UNICEF defined the West and Central Africa region referred to in its report as an area containing several nations, including Mauritania. Four of the countries — Niger, Mali, the Democratic Republic of the Congo, and the Central African Republic — have been included in UNICEF’s annual report on children’s rights violations for “eight years or more,” according to the agency. The U.N. added Burkina Faso and two nations straddling the Lake Chad basin — Cameroon and Chad — to its list of children’s rights violators for 2020.

UNICEF on Tuesday urged aid groups to “increase the documentation of violations and to work to prevent and respond to them” in the West and Central Africa region. The U.N.’s call for more fieldwork in the Lake Chad basin comes just 24 hours after Boko Haram released video footage appearing to show a UNICEF worker held hostage by the Nigerian terror group.

“One of the victims, who introduced himself as Zakaria Azirkime, said he is a staff [member] of UNICEF and was abducted on the Maiduguri-Damboa road,” Nigeria’s Premium Times newspaper reported on November 22 after reviewing the video footage.

Azirkime details in the video that he was traveling along a road linking Maiduguri, the capital of northeastern Nigeria’s Borno state, to the nearby town of Damboa on October 3 when he was “abducted” by Boko Haram militants.

“I am still in their custody as I speak now today [November 21],” the UNICEF employee confirmed.

Boko Haram is an Islamist terror group that originated in northeastern Nigeria in 2009 based on “an especially militant interpretation of Sunni Islam” that rejects “Western education and influence,” according to the U.S. Congressional Research Service (CRS).

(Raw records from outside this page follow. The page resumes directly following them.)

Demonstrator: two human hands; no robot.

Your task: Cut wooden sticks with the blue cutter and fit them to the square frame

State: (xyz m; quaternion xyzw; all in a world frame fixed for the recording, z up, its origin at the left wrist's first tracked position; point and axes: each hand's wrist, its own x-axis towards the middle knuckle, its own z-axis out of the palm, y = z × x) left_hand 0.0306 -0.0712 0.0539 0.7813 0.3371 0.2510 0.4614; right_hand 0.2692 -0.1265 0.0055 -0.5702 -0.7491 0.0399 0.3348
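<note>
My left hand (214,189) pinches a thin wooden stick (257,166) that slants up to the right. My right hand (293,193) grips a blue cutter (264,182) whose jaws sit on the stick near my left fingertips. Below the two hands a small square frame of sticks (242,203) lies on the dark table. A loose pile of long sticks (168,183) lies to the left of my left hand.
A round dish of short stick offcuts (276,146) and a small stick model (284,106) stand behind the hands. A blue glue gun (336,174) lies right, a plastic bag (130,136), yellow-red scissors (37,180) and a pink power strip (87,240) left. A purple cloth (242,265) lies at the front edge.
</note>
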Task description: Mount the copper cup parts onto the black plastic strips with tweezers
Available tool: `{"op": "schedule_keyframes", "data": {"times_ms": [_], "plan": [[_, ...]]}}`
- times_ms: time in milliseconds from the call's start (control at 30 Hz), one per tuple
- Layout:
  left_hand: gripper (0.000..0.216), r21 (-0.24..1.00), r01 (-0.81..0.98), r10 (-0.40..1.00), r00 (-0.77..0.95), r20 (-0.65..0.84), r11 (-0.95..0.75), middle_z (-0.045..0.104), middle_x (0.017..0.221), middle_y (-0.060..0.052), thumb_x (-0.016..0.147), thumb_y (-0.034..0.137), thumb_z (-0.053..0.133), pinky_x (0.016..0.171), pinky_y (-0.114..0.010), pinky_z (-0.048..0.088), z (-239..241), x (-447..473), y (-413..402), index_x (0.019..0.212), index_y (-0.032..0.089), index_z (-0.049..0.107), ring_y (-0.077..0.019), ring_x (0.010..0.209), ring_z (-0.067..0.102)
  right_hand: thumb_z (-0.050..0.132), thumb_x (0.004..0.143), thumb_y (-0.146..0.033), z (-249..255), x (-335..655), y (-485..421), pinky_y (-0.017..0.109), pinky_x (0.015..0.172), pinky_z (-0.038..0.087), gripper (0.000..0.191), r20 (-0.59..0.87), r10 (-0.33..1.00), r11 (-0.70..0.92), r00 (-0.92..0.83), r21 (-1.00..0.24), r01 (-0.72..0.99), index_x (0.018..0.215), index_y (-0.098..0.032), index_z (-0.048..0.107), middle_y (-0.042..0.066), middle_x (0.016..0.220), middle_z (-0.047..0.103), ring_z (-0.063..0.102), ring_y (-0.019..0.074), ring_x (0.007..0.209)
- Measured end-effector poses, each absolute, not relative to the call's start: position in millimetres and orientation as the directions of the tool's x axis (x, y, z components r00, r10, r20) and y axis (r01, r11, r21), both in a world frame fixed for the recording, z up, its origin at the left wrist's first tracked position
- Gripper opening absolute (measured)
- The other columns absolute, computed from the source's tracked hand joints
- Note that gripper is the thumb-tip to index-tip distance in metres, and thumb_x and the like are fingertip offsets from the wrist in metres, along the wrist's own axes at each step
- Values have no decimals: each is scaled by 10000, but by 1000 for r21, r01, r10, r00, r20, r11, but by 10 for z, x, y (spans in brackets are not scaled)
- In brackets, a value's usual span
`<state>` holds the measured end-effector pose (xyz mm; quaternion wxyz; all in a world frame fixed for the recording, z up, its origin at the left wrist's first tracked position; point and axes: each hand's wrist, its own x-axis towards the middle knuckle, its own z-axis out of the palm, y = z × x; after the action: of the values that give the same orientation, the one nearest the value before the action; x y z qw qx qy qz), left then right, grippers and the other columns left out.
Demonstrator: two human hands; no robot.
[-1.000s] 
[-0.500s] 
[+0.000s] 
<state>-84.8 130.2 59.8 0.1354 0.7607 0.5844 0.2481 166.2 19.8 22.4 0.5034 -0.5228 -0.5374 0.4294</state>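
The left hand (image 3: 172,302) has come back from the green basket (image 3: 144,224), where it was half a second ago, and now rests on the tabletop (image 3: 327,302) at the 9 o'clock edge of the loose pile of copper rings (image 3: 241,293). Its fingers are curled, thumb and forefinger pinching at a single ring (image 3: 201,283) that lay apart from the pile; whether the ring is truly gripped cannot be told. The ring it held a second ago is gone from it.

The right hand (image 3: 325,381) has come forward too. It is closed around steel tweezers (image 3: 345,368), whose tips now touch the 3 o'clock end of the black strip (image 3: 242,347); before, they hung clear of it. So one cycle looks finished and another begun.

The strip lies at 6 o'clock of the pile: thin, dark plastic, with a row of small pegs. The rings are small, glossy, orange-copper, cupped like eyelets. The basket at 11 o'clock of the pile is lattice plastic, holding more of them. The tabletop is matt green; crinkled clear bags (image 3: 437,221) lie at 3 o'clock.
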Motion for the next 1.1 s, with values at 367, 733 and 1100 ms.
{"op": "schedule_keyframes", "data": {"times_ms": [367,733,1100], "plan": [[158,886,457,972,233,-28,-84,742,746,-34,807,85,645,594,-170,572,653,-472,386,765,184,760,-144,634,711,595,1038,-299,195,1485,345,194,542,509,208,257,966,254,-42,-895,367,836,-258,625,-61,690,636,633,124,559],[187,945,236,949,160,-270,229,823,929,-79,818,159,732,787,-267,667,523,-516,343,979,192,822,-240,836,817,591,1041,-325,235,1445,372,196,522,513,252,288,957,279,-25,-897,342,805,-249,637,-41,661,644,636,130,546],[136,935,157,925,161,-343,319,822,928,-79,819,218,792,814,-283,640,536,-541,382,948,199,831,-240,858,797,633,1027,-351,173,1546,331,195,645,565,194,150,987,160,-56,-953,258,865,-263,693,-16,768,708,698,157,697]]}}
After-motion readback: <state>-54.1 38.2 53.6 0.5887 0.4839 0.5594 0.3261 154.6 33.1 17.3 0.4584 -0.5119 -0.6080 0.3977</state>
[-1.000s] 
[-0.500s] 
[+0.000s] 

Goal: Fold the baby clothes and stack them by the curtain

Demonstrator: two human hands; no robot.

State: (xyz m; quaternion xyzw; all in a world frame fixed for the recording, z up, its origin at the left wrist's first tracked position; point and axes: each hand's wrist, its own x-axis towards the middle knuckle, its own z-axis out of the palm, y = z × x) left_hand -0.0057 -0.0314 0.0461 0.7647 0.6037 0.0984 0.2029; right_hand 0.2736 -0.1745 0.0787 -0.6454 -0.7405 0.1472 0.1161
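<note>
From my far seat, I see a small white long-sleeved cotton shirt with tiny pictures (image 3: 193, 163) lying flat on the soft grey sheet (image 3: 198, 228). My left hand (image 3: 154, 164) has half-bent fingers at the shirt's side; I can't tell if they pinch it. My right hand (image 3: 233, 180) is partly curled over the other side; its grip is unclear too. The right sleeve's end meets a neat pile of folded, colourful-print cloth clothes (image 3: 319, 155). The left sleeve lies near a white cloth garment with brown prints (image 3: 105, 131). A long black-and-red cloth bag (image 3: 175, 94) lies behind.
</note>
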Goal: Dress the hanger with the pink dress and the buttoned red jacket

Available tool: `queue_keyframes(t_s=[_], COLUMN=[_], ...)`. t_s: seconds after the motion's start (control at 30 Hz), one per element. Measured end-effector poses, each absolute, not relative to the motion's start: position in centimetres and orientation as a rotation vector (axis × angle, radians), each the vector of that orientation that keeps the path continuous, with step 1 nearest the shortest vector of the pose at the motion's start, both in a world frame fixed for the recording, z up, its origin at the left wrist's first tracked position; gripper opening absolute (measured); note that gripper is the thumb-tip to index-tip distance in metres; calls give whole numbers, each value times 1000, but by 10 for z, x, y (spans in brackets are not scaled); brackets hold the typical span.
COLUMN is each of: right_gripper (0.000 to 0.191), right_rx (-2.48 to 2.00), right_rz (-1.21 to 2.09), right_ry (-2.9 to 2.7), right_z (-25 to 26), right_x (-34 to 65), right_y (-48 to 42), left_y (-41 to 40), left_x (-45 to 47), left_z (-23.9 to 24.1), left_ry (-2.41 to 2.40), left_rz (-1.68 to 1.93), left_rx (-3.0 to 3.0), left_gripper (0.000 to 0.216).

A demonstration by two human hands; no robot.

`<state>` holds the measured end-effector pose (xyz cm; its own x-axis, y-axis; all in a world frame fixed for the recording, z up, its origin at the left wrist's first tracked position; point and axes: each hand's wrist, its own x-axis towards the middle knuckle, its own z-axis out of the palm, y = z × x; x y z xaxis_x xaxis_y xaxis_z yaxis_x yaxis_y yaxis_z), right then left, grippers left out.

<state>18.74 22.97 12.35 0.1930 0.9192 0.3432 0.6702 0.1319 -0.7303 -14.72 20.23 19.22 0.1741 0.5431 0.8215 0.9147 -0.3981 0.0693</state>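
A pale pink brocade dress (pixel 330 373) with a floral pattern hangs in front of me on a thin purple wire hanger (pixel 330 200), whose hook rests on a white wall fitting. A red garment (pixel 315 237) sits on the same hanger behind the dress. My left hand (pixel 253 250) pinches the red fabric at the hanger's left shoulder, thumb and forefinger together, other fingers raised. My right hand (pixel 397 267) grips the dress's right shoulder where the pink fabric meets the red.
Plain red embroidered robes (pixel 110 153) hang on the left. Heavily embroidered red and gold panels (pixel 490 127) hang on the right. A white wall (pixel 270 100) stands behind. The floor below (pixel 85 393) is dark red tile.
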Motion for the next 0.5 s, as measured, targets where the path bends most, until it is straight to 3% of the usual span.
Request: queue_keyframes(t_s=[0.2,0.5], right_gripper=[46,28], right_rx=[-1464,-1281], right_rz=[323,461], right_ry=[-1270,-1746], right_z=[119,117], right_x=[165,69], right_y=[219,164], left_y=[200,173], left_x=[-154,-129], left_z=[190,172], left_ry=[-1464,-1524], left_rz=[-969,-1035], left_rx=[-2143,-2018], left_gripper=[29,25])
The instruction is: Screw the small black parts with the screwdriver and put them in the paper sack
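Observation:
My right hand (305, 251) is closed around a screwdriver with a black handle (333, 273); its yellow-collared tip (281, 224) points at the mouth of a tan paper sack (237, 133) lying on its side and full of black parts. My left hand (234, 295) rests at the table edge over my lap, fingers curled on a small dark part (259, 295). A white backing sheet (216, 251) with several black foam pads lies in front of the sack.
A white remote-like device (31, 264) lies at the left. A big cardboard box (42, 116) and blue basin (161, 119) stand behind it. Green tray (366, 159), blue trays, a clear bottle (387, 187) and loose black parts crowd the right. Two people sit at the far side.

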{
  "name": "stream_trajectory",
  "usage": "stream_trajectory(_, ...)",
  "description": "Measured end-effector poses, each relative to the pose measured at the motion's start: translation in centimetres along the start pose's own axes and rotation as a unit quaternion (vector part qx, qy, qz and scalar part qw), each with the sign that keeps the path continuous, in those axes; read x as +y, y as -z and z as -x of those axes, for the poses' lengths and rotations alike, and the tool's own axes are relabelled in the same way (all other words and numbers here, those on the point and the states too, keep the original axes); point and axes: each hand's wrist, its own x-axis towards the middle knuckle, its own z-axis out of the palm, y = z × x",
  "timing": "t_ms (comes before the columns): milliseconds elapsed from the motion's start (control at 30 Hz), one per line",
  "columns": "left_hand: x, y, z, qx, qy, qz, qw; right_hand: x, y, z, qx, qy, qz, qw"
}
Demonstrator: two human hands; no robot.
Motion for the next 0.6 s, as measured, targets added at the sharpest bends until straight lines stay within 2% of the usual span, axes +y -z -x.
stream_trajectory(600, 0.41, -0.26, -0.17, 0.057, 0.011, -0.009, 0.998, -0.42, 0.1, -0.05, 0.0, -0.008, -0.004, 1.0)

The terror group has carried out violent and deadly attacks across the Lake Chad basin — which connects Nigeria to neighboring Chad, Cameroon, and Niger — for over a decade with the express purpose of establishing an Islamic caliphate in West Africa. Boko Haram’s jihadist insurgency has killed about 350,000 people throughout the Lake Chad region since 2009 and displaced an estimated three million others. The terror group is perhaps most infamous for its April 2014 abduction of 276 mostly Christian schoolgirls from a state boarding school in Chibok, a village in Nigeria’s Borno state. Over 100 of the Chibok girls remain missing today.